Prize Dog Runs Amuck And Dies of Shame

Why couldn't J.P. Morgan's prize bulldog bear to go on?

Sometime during the second week of July 1898, as American troops waded ashore in eastern Cuba and U.S. warships encircled the Spanish-held Philippines, a smaller conflict raged at the financier J.P. Morgan’s summer estate on the banks of the Hudson River in Highland Falls. The New York Times noted:

A battle almost to the death was fought yesterday morning between J. Pierpont Morgan’s prize bulldog and a Maltese cat belonging to Mrs. Charles F. Tracy. When the fight ended the bulldog had lost one eye, the other optic was badly damaged, and his nice sleek hide was furrowed and ridged with innumerable scratches from which rich prize blood flowed in profusion.

The Morgans brought the beaten combatant, “His Nibs,” to a New York dog hospital, but after the bulldog went mad and died, the New York World declared him a “suicide.” Joseph Pulitzer’s ‘yellow’ newspaper lived for sensationalist class-war stories like this. Their cartoon illustrated the story with a five-part narrative of the dog’s disgrace. In this account, His Nibs’s dog-show glories are followed by the fight with Mrs. Tracy’s cat. After losing the eye, he is fitted for a replacement, but when he sees his reflection in a mirror, the caption explains, “the appearance of the glass eye fills him with despair.” The cartoon concludes with an image of the dog belly-up, with the superfluous, maybe triumphant caption, “dead.” In a bitter muckraking recounting of the episode, J.C. Cooper quoted from the New York News Dispatch: “The corpse of the dog lay in a casket lined with silk.” Cooper adds that a few days earlier, a U.S. soldier’s newborn baby had died, freezing, in a Denver slum.

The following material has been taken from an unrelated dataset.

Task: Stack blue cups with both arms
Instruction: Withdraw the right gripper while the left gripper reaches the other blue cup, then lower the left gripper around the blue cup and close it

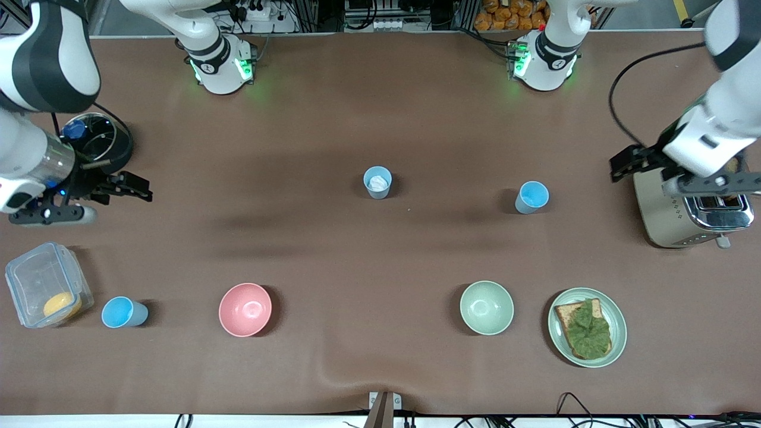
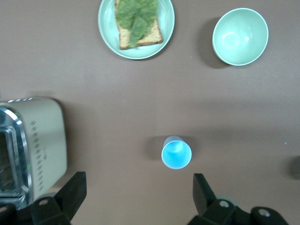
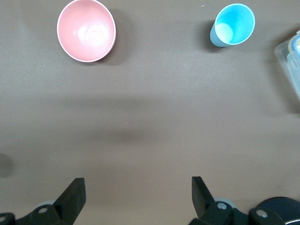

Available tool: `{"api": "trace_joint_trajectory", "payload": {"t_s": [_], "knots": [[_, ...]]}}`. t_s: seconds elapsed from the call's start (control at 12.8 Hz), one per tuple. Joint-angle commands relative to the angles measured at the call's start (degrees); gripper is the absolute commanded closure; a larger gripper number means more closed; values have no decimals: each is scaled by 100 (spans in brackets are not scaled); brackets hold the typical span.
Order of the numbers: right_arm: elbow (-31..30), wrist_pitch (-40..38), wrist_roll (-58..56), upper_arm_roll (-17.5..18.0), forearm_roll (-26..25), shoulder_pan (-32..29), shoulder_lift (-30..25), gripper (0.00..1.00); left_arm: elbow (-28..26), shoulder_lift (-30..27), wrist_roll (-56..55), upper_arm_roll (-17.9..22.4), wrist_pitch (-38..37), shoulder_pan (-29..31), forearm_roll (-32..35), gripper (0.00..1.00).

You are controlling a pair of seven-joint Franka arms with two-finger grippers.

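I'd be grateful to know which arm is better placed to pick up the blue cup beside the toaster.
Left. The left gripper hangs open over the toaster, close to that blue cup; the right gripper is at the table's right-arm end.

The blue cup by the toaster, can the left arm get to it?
Probably yes. The left gripper is open above the table, and the blue cup stands alone with bare table around it.

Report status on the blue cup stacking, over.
Left gripper over toaster, right gripper beside black pot, both open. Three blue cups apart, unstacked.
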Motion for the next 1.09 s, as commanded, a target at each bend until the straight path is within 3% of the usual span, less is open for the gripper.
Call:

His Nibs combines three conventions of 1890s culture: the class politics of masculinity, pet ownership, and suicide. The first is a well-trod subject of 1890s history. The decade that saw the founding of the YMCA, professional sports, and America’s overseas empire is often remembered as the decade of “the strenuous life,” Theodore Roosevelt’s nostalgic ideal of a vigorous republic based on hard labor, martial valor, and virile conflict. It is also the decade of neurasthenia, the term for nervous disorders thought to afflict women and over-cultivated men alienated from virtuous labor, and a reputed rise in human suicides.

Read John Patrick Leary's complete article at The Appendix.

The 1890s, the so-called “Gilded Age,” was also period of intense class conflict, manifested in strikes and mass demonstrations. At the same time, the 1890s saw an increase in pet ownership, as both a middle-class trend and an aristocratic hobby. As they still do, dog lovers in the nineteenth century projected human feelings as well as political symbolism onto their mute companions. Class critiques of plutocrats like Morgan were channeled through the macho cultural politics of pet ownership, in which the financier’s moral weakness is comically betrayed by his seemingly tough bulldog’s wimpiness.

In other words: while J.P. Morgan lacked the good sense to die of shame, at least his dog didn’t.